#### The problem:
When you retype the data, keep every word exactly and include none of the pictures.

========================================

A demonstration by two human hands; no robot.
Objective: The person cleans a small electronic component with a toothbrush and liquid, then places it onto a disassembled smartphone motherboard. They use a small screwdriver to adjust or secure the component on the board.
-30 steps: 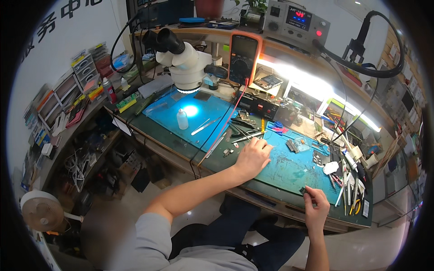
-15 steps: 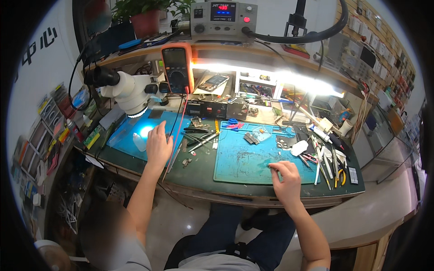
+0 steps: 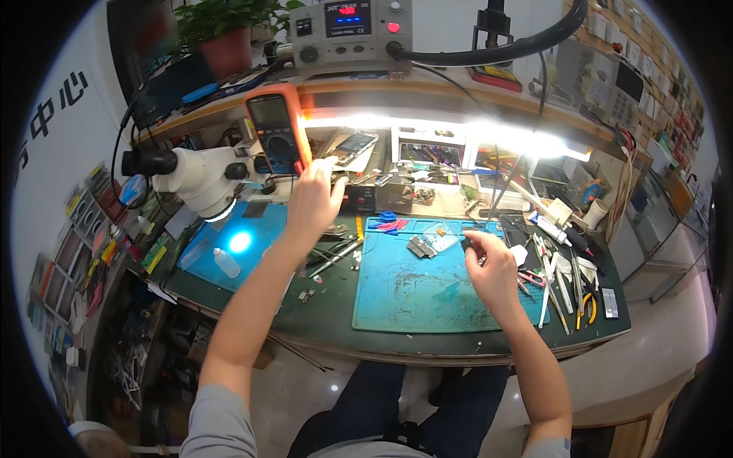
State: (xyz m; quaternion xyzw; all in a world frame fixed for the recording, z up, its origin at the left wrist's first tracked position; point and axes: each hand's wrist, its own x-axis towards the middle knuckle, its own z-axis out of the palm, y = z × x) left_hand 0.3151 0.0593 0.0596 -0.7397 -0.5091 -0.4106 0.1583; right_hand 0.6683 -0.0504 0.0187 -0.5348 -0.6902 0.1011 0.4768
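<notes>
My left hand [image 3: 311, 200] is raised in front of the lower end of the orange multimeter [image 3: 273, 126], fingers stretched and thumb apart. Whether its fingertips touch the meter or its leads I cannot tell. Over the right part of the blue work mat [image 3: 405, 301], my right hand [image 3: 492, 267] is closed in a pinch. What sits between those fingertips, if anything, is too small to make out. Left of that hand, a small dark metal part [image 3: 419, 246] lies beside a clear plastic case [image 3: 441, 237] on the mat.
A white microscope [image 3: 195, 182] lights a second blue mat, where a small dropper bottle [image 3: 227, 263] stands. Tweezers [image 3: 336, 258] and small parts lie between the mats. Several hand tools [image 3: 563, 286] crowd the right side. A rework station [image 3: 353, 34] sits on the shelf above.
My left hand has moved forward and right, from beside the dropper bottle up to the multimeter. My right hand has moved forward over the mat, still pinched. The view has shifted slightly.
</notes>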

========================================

#### Solution for this task:
A demonstration by two human hands; no robot.
Objective: The person cleans a small electronic component with a toothbrush and liquid, then places it onto a disassembled smartphone motherboard. They use a small screwdriver to adjust or secure the component on the board.
-30 steps: 
-15 steps: 
+0 steps: 
State: (xyz m; quaternion xyzw; all in a world frame fixed for the recording, z up, its origin at the left wrist's first tracked position; point and axes: each hand's wrist, its own x-axis towards the middle knuckle, its own z-axis out of the palm, y = z × x) left_hand 0.3151 0.0593 0.0596 -0.7397 -0.5091 -0.4106 0.1583; right_hand 0.6683 -0.0504 0.0187 -0.5348 -0.6902 0.1011 0.4768
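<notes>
My left hand [image 3: 311, 200] is raised in front of the lower end of the orange multimeter [image 3: 273, 126], fingers stretched and thumb apart. Whether its fingertips touch the meter or its leads I cannot tell. Over the right part of the blue work mat [image 3: 405, 301], my right hand [image 3: 492, 267] is closed in a pinch. What sits between those fingertips, if anything, is too small to make out. Left of that hand, a small dark metal part [image 3: 419, 246] lies beside a clear plastic case [image 3: 441, 237] on the mat.
A white microscope [image 3: 195, 182] lights a second blue mat, where a small dropper bottle [image 3: 227, 263] stands. Tweezers [image 3: 336, 258] and small parts lie between the mats. Several hand tools [image 3: 563, 286] crowd the right side. A rework station [image 3: 353, 34] sits on the shelf above.
My left hand has moved forward and right, from beside the dropper bottle up to the multimeter. My right hand has moved forward over the mat, still pinched. The view has shifted slightly.
</notes>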

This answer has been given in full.